What happened when U.S. officials failed to produce those infamous Iraqi WMDs that they had used to scare the American people into supporting their invasion of Iraq? They simply shifted gears and began emphasizing their alternative basis for invading the country — to altruistically help the Iraqi people achieve democracy. 

Continuing to defer to authority and to place their deep and abiding trust in their public officials, many Americans went with the flow.

Hardly anyone noticed or cared that there was no upward limit placed on the number of Iraqis who could be killed in the altruistic process of helping them to achieve democracy. And never mind, of course, that U.S. officials had already contributed to the deaths of hundreds of thousands of Iraqi children with more than 11 years of brutal sanctions. In fact, the goal of the sanctions had been to oust Saddam Hussein from power and replace him with a U.S.-approved ruler, a goal that the 2003 invasion, not so coincidentally, finally achieved.

The situation was really no different in principle some 50 years ago, when U.S. officials announced that North Vietnamese gunboats had attacked U.S. vessels in the Gulf of Tonkin. Back then, the deference-to-authority mindset among the American people and their propensity to blindly trust their public officials were more pronounced than they would be in 2003. Believing that U.S. officials, especially those in the Pentagon, would never lie to them, the members of Congress overwhelmingly enacted the Gulf of Tonkin Resolution, which launched a foreign war that ended up killing and maiming hundreds of thousands of U.S. and Vietnamese soldiers and civilians.

Of course, as everyone now knows, they did lie about the attack. It never happened, and U.S. officials, including President Johnson and the Joint Chiefs of Staff, knew it hadn’t happened. But that was the way they got the American people behind their war effort — by making them falsely believe that America had been attacked several thousands of miles away from American shores and that U.S. troops were defending America by invading South Vietnam.

And now the same thing is happening with Iran. All sorts of scares over WMDs and mushroom clouds are once again being inserted into the minds of the American people. Meanwhile, U.S. officials continue to tighten an economic noose around Iran — the same noose they tightened around Iraq for 11 years, knowing that the tighter the sanctions, the greater the likelihood that the Iranian people, including Iranian children, will begin suffering and dying, as they did in Iraq.

Will the Iranian regime passively accept the horrific effects of the sanctions, as Saddam Hussein did, notwithstanding the annual deaths of tens of thousands of Iraqi children? Or will it retaliate against the sanctions with a military strike, say, at the Straits of Hormuz?
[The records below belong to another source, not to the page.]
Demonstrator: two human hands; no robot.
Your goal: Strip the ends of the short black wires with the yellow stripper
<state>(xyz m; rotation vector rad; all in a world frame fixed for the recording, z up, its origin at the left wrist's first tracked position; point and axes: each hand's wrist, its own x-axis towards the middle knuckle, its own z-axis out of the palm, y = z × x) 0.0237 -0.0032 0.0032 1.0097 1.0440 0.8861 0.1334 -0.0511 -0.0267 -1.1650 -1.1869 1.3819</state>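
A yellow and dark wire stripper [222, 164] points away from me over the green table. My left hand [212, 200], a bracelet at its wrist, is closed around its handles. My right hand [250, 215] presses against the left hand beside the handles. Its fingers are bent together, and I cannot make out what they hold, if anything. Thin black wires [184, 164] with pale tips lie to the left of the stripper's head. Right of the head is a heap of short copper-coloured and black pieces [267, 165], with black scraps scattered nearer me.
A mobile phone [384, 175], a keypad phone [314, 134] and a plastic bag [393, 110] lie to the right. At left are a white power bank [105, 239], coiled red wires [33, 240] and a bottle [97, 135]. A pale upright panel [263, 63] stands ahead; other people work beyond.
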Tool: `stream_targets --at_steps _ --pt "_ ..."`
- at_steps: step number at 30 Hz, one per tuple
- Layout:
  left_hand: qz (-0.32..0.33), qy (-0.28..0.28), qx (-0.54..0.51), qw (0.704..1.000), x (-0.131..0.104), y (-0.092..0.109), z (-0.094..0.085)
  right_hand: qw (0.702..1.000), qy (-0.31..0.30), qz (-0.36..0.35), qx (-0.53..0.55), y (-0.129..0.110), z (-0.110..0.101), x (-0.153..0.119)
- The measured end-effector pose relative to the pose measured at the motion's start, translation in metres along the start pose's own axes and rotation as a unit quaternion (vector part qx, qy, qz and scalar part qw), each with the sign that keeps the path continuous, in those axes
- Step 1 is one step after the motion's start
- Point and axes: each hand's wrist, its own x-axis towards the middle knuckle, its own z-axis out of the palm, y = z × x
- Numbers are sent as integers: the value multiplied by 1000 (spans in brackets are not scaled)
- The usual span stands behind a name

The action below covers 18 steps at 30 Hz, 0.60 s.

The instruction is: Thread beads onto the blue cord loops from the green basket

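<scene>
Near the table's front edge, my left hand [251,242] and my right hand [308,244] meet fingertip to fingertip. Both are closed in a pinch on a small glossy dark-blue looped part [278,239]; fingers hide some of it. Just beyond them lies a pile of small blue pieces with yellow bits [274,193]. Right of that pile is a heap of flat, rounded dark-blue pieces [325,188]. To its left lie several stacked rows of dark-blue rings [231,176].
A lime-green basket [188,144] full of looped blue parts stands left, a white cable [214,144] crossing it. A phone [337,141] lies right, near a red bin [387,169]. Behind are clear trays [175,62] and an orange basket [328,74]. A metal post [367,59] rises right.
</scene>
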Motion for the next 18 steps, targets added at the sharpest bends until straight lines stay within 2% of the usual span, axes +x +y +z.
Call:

If they retaliate with force, we know what the response of U.S. officials will be:
We’ve been attacked! We’re innocent! We were just minding our own business with sanctions, embargoes, assassinations, UN resolutions, and surrounding Iran with U.S. troops. We had no intent of effecting regime change in Iran, as we did in Iran in 1953 and as we did with Iraq in 2003 after our deadly sanctions had failed to oust Saddam from power.
But now that our nation has been attacked thousands of miles away from our nation’s shores, we have no choice but to once again defend our nation by bombing Iran and killing any number of Iranians, which will also altruistically help them achieve another regime change, similar to when we installed the Shah of Iran’s dictatorship into power after we ousted Iran’s democratically elected prime minister from office in 1953.
Meanwhile, many Americans are falling for it again, just as they did in 1964 and 2003. As Goering suggested, when it comes to war deference to authority and blind trust in public officials is, unfortunately, a universal phenomenon.

Jacob Hornberger is founder and president of the Future of Freedom Foundation.